We set up a screening call. I cancel brunch with my inner peace. She greets me with that perfectly professional tone that says, “I’m smiling, but also I have 47 other calls today and a deadline called ‘ASAP.’” The role? It’s “confidential” but “exciting,” and I’d “be leading a dynamic team of go-getters who really lean into the company values.”
I pretend to know what that means.
She says I’ve got “strong energy.”
I say I’ve got “a strong need for income.”
We laugh. It feels like a match.
Next steps? A panel interview. Then another panel interview. Then a PowerPoint on my leadership style. Then a personality test. Then an improv exercise. Then—just when I think we’re done—they ask me to write a 90-day strategy plan for a role they still haven’t technically offered me.

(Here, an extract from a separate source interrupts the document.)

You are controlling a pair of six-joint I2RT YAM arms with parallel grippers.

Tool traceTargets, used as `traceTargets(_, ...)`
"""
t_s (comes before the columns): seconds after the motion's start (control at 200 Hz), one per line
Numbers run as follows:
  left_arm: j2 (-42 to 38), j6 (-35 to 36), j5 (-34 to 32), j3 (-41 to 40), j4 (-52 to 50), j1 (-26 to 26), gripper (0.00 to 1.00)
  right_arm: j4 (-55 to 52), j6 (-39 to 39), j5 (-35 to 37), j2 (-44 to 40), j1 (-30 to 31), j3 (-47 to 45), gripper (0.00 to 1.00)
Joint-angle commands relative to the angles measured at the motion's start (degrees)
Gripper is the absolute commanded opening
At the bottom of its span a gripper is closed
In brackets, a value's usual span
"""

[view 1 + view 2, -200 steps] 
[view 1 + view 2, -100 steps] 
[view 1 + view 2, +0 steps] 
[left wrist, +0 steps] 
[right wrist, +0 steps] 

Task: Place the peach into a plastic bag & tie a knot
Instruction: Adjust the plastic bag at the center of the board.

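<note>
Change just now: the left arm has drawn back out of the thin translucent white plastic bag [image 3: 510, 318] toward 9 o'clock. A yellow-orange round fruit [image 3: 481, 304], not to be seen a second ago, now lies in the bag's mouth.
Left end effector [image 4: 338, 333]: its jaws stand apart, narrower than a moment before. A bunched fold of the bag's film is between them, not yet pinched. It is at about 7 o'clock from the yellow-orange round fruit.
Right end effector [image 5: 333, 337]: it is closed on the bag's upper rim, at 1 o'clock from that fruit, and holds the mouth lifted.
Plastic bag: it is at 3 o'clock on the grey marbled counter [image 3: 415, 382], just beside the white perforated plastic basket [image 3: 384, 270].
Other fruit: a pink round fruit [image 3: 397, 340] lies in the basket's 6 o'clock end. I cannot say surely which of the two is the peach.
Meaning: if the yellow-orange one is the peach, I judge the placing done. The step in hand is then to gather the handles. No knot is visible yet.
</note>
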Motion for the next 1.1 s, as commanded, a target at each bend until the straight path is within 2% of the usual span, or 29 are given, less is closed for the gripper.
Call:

At this point, I’ve invested more effort into this process than I did into my last relationship.
But I’m locked in. I believe.
And then…
Silence.
No call.
No email.
Not even a “Thanks for playing.”
I follow up. Once.
Then twice.
Then I become the hiring equivalent of someone texting “hey” at 2:14 a.m. just to see if they’re still on Read.
Nothing.
Ghosted.
Again.
Kayla has vanished—likely off leading a yoga retreat for burned-out HR professionals who need to recharge their crystals before denying someone with 20 years of experience for “not aligning with our culture of whimsy.”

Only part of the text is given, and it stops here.